» **TRY IT**:
Return the lines below that contain the word "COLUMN".

» **RECORDED DATA**:
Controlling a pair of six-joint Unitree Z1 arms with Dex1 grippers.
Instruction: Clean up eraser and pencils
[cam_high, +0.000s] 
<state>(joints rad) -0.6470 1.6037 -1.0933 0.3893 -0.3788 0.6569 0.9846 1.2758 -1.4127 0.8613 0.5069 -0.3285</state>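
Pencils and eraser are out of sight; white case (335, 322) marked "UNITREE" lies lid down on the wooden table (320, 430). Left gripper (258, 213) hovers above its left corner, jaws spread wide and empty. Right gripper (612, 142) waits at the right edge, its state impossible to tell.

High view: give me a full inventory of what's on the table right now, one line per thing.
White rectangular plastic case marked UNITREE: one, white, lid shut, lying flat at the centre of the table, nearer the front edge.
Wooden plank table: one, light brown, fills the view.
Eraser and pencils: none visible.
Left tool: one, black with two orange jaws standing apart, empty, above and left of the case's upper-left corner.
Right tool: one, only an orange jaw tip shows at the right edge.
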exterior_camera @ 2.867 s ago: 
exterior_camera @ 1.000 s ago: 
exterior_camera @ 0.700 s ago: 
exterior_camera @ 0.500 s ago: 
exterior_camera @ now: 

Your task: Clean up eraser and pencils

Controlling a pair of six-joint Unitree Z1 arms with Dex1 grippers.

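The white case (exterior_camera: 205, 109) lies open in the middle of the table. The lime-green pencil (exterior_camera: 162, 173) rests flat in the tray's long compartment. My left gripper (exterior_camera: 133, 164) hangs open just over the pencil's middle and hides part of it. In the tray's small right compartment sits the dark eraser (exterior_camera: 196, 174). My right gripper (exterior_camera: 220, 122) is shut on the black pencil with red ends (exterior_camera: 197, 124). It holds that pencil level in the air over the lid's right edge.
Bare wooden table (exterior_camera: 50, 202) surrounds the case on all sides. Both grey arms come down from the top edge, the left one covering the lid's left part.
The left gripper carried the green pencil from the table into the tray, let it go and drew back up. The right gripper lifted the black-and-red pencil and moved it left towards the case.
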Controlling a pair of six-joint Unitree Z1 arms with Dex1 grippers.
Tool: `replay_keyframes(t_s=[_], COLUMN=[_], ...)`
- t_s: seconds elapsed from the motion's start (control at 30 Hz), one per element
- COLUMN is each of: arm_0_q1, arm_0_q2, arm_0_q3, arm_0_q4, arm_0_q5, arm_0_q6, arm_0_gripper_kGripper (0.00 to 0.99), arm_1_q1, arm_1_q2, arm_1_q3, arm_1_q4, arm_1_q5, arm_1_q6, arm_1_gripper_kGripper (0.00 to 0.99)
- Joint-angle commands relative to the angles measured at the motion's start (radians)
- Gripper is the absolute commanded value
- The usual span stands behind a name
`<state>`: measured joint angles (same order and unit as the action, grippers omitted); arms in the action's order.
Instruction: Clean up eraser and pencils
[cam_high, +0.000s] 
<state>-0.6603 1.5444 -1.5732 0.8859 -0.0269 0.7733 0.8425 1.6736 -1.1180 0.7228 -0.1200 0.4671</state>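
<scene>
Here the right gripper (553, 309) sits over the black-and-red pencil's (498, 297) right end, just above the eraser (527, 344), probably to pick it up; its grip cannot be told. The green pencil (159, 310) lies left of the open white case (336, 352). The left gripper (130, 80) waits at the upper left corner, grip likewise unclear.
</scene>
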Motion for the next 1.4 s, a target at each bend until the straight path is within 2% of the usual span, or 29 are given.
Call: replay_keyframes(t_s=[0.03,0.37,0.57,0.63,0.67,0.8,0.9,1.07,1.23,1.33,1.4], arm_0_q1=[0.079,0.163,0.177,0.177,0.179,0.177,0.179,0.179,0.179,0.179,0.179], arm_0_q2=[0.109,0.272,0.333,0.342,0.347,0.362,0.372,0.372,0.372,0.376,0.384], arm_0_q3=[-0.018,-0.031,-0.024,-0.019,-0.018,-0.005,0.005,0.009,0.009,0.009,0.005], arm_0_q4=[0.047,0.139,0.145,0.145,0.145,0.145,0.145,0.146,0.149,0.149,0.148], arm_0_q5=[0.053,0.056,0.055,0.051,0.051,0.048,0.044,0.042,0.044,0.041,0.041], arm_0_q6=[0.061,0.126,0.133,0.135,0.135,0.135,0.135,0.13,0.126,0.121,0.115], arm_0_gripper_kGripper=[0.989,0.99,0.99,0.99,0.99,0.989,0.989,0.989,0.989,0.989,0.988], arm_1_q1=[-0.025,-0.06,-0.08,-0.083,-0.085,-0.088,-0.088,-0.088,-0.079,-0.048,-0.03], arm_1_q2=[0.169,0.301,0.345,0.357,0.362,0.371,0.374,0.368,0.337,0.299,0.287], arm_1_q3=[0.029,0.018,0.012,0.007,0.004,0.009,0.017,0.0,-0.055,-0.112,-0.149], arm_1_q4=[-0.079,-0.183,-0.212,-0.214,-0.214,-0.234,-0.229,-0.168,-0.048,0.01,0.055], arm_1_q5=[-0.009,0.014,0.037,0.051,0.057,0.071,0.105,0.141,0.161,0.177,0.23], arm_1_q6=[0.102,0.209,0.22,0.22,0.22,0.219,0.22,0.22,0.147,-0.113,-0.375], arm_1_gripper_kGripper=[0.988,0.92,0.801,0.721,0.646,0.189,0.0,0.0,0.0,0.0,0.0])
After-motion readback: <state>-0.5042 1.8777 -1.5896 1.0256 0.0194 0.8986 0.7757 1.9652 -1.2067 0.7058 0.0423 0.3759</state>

» **RESPONSE AREA**:
Tool: `replay_keyframes(t_s=[_], COLUMN=[_], ...)`
- COLUMN is each of: arm_0_q1, arm_0_q2, arm_0_q3, arm_0_q4, arm_0_q5, arm_0_q6, arm_0_gripper_kGripper (0.00 to 0.99), arm_1_q1, arm_1_q2, arm_1_q3, arm_1_q4, arm_1_q5, arm_1_q6, arm_1_gripper_kGripper (0.00 to 0.99)

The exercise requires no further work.